Entries taken from a collection

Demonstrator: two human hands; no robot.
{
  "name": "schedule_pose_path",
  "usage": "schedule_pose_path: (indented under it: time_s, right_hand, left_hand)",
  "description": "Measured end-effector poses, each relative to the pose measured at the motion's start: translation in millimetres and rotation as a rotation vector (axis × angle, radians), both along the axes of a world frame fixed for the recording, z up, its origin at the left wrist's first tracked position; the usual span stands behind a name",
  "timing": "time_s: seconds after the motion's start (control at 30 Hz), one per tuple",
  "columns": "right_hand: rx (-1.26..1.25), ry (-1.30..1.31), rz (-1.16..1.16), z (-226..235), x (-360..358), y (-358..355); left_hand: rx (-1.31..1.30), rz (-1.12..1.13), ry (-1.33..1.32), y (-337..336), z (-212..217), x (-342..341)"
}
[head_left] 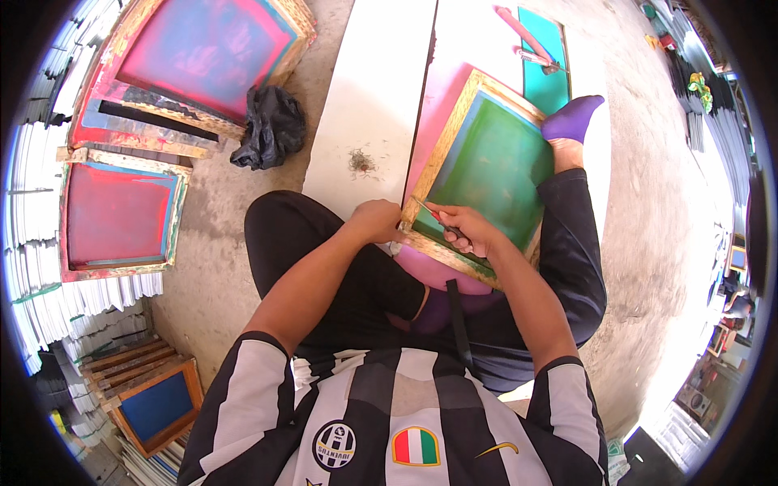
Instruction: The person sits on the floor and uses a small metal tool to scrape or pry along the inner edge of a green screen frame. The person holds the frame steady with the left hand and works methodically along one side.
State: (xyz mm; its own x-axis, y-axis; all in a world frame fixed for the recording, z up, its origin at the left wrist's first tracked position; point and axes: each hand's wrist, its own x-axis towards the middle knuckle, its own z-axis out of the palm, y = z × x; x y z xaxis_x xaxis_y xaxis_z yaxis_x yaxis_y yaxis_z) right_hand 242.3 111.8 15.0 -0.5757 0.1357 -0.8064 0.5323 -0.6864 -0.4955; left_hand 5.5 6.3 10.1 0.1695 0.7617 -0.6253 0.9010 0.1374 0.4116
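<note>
Striped shirt (389, 405); hands (421, 225) grip green wooden-framed screen (490, 166).

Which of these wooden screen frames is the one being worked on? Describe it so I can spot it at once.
Start at the long white board running up the middle. Right of it, the wooden frame with green mesh lies tilted across the person's lap, left hand at its near corner, right hand on the mesh. The other frames, far left, are red, pink or blue.

A concrete floor (243, 243) bears white boards (369, 97), a black bag (271, 125) and red frames (121, 215).
</note>
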Motion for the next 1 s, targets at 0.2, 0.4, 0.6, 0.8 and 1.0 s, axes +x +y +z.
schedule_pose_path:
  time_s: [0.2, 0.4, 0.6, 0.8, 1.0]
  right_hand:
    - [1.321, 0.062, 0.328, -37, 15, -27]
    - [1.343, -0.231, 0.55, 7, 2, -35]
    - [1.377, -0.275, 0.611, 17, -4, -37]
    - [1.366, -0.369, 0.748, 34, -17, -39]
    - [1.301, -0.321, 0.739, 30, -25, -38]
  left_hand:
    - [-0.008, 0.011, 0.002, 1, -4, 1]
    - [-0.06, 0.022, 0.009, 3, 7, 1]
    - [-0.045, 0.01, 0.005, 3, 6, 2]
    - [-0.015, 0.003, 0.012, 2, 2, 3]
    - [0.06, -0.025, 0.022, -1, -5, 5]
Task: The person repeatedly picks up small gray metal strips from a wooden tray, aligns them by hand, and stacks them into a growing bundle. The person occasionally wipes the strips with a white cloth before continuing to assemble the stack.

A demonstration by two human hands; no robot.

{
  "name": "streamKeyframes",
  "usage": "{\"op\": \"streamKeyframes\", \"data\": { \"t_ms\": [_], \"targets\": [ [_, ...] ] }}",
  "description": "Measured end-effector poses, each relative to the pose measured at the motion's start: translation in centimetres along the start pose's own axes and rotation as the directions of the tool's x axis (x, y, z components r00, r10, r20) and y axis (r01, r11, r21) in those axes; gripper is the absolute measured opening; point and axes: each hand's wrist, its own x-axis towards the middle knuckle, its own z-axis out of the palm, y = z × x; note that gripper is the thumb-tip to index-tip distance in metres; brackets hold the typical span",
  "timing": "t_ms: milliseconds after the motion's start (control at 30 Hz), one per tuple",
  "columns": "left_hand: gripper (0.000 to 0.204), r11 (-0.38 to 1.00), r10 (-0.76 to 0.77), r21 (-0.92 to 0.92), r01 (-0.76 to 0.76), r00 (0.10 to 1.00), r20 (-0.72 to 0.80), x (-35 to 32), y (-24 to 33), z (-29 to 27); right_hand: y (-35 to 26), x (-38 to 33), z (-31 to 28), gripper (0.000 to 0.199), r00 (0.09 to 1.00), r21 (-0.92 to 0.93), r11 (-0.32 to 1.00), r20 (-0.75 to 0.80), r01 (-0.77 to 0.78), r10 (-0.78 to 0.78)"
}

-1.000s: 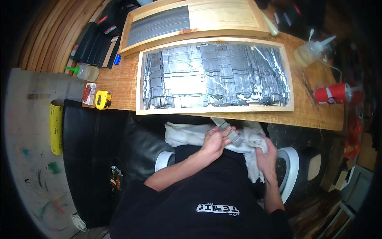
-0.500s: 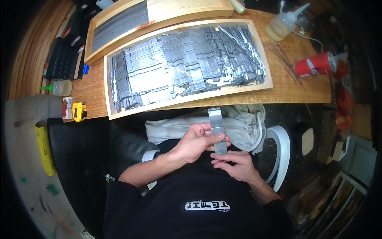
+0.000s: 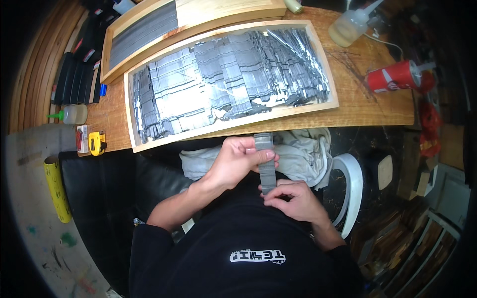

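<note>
A narrow grey strip with cross lines (image 3: 267, 175) stands nearly upright in front of my chest. My left hand (image 3: 233, 161) is closed round its upper part, thumb across the front face. At the strip's lower end, my right hand (image 3: 297, 199) pinches with thumb and fingertips. Whether the strip is one piece or several stacked thin ones, I cannot tell. Just beyond my hands, a shallow wooden tray (image 3: 233, 127) on the table is filled with similar thin grey pieces (image 3: 218, 64), some shining under the light.
Behind it sits another wooden tray (image 3: 223, 15), partly grey inside. A yellow tape measure (image 3: 97, 143) and a glue bottle (image 3: 75, 114) are at left. A squeeze bottle (image 3: 349, 27) and a red can (image 3: 392, 76) stand right. A pale cloth (image 3: 310, 161) lies below the table edge.
My left hand and the strip have shifted slightly left and up. My right hand's fingers have curled closer at its lower end. The strip's face now looks darker.
</note>
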Motion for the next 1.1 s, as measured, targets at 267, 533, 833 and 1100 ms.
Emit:
{"op": "streamKeyframes", "data": {
  "t_ms": [267,533,833,1100],
  "targets": [
    [0.041,0.144,0.825,0.61,-0.779,0.435,0.361,-2.1,6.0,2.7,-10.7,5.8,-4.5,0.033,0.768,-0.411,0.781,-0.247,0.469,-0.591],
    [0.026,0.3,0.807,0.523,-0.798,0.504,0.306,-0.9,8.3,2.0,-12.3,9.0,-6.0,0.032,0.778,-0.232,0.797,-0.189,0.558,-0.6],
    [0.01,0.811,0.379,0.377,-0.448,0.892,0.247,-4.7,6.8,2.5,-9.8,6.5,-3.4,0.016,0.832,-0.191,0.879,-0.285,0.437,-0.475],
    [0.019,0.99,-0.085,-0.102,0.097,0.989,0.118,0.4,0.2,-2.4,-0.3,9.8,-1.2,0.019,0.976,0.69,0.711,-0.031,-0.134,0.214]
  ]
}}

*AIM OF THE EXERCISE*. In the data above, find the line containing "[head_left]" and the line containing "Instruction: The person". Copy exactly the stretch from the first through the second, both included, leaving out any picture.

*ANSWER TO THE EXERCISE*.
[head_left] 
Instruction: The person sits on the floor and uses a small metal tool to scrape or pry along the inner edge of a green screen frame. The person holds the frame steady with the left hand and works methodically along one side.

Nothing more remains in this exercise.